West Virginia teachers went on strike Tuesday to pressure the state legislature to reject funding for private schools.
John Raby
West Virginia teachers went on strike Tuesday to pressure the state legislature to reject funding for private schools.

Updated Tuesday at 4:27 p.m. ET

Teachers spent only a few hours striking before West Virginia's House of Delegates effectively killed a new bill that would pave the way for charter schools and private school vouchers in a state that relies primarily on public education.

Cheers came from the rooms in the Capitol where teachers on strike had assembled, and Fred Albert, president of West Virginia chapter of the American Federation of Teachers, told The Associated Press, "It was very clear today that the House heard our voice."

In anticipation of the strike, nearly all of the state's 55 public school systems canceled classes for Tuesday.

A motion to delay action until later in the day failed in the Republican-led House, and a motion to postpone the bill indefinitely prevailed. There were 53 lawmakers in favor, with 45 opposing the delay.

"I am disappointed, but let me be clear: I am not defeated," saidWest Virginia Senate President Mitch Carmichael.

The state's House of Delegates and Senate had gone back and forth on different versions of a bill that would overhaul West Virginia's educational system. According to the Charleston Gazette Mail, the education bill raised pay for teachers and would have increased funding for public schools, but also permitted the creation of charter schools in the state, which currently has none.

The bill also funneled public money into a voucher system, called educational savings accounts, that could be used for private and online schooling. The new proposals were unacceptable to the state's teachers unions, which called for the strike to begin Tuesday.

"We are left with no other choice," said Albert, according to the AP.

Democrats in the Senate complained Monday that they didn't have a chance to digest details in amendments to the bill, which local media said were revealed just 10 minutes before the floor session.

"Why are we pushing it through with about 10 minutes of advance notice?" said Democrat Michael Romano, the AP reported. "Here we are with no time to digest it." The Senate then adjourned for an hour to give lawmakers a chance to read the proposals.

In a statement, the president of the state Senate criticized the unions for their decision to strike for the second time in two school years.

"After years of ruining our state's public education system, the teacher union bosses have finally lost their grip on the Legislature and seemingly have lost their grip on reality," Republican Sen. Mitch Carmichael wrote Monday evening. "Locking our students out of schools because the teachers union bosses have lost is an embarrassment for our state."

In 2018, teachers across the state walked out in protest of what they called low teacher pay.

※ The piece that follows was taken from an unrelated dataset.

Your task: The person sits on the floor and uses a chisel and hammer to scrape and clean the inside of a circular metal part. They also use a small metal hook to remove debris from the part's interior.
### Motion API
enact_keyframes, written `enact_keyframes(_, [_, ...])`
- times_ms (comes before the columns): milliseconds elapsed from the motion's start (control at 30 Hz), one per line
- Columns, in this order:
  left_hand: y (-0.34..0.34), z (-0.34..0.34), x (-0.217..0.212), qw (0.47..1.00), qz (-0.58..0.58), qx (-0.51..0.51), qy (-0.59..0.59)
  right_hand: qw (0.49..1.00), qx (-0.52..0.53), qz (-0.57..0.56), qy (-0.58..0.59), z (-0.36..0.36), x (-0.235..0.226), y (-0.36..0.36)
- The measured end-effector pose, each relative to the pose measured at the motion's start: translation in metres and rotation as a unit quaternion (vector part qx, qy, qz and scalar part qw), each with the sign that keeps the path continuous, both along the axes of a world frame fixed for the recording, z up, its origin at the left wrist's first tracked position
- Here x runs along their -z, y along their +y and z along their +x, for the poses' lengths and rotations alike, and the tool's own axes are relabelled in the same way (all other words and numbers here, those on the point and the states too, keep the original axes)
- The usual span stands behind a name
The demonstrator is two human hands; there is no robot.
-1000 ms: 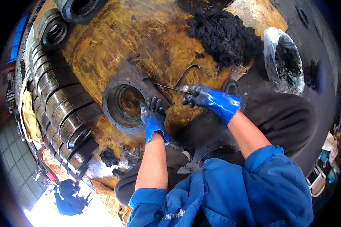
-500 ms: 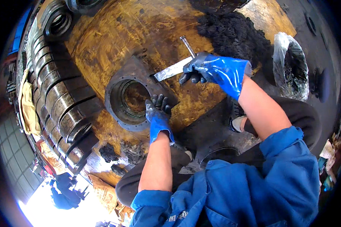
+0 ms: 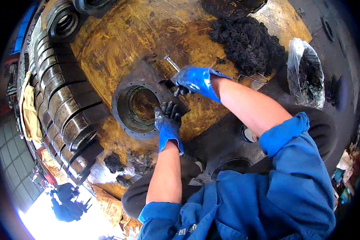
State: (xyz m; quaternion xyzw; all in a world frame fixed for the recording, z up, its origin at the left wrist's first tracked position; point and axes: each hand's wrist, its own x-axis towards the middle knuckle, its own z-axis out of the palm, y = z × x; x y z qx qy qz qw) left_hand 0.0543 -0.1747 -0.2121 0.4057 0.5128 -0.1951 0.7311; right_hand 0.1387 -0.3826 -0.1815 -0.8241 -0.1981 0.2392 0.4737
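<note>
A greasy round metal housing [image 3: 126, 118] with a wide central bore lies on a yellow-stained board [image 3: 120, 36]. My left hand [image 3: 167, 124], in a blue glove with black fingers, rests on the housing's right rim and steadies it. My right hand [image 3: 194, 80], also blue-gloved, is closed around a flat metal scraper [image 3: 173, 65] just above the housing's upper right corner; only the tool's thin handle end pokes out past the glove, and its blade is hidden under my fingers.
A stack of ringed metal parts [image 3: 64, 104] runs down the left side. A heap of black scraped grease [image 3: 248, 42] lies at the upper right. Beside it stands a clear plastic bag [image 3: 306, 74] holding dark waste. More rings [image 3: 64, 24] sit top left.
My right hand has swung the scraper from the right side up and then down onto the housing's upper right corner. My left hand has stayed on the rim.
</note>
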Motion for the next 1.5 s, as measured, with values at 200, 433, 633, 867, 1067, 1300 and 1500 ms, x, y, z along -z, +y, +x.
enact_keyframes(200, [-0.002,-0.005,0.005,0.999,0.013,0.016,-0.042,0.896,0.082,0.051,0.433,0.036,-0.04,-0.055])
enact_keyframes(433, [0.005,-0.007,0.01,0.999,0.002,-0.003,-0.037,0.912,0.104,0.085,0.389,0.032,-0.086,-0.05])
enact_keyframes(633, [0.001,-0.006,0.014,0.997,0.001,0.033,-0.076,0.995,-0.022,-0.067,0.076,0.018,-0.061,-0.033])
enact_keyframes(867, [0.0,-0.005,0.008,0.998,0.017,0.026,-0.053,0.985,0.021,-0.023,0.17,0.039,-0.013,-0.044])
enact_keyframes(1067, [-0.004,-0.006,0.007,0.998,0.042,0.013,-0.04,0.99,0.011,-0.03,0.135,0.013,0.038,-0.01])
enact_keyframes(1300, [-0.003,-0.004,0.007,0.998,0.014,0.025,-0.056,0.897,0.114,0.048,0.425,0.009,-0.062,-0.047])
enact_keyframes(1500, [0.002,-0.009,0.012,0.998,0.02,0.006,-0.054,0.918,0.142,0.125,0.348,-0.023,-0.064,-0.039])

The proposed 2 percent pay increase would have done little to offset insurance premium increases and cuts in benefits, teachers said. That strike, which lasted nine days, resulted in a5 percent raise and inspired similar teacher strikes across the country.

Details of the controversial bill changed — sometimes dramatically — as it bouncedbetween the two legislative chambers. At one point the Senate version of the bill would have allowed an unlimited number of charter schools. The House bill subsequently limited the number of charter schools to two and killed the voucher program; the Senate's amended version permitted seven charter schools and reinstated vouchers for up to 1,000 students who have been bullied or have special needs.

The state's three teachers unions were watching the developments carefully.

"They have made this bill so ugly in the Senate, and we've been told they have support in the House," Albert told the Gazette Mail. "We feel that we have no other measure but to send the message that we're following this hour by hour."

Republican state Sen. Craig Blair told the AP that the bill included $66 million to go directly to teachers and school service workers.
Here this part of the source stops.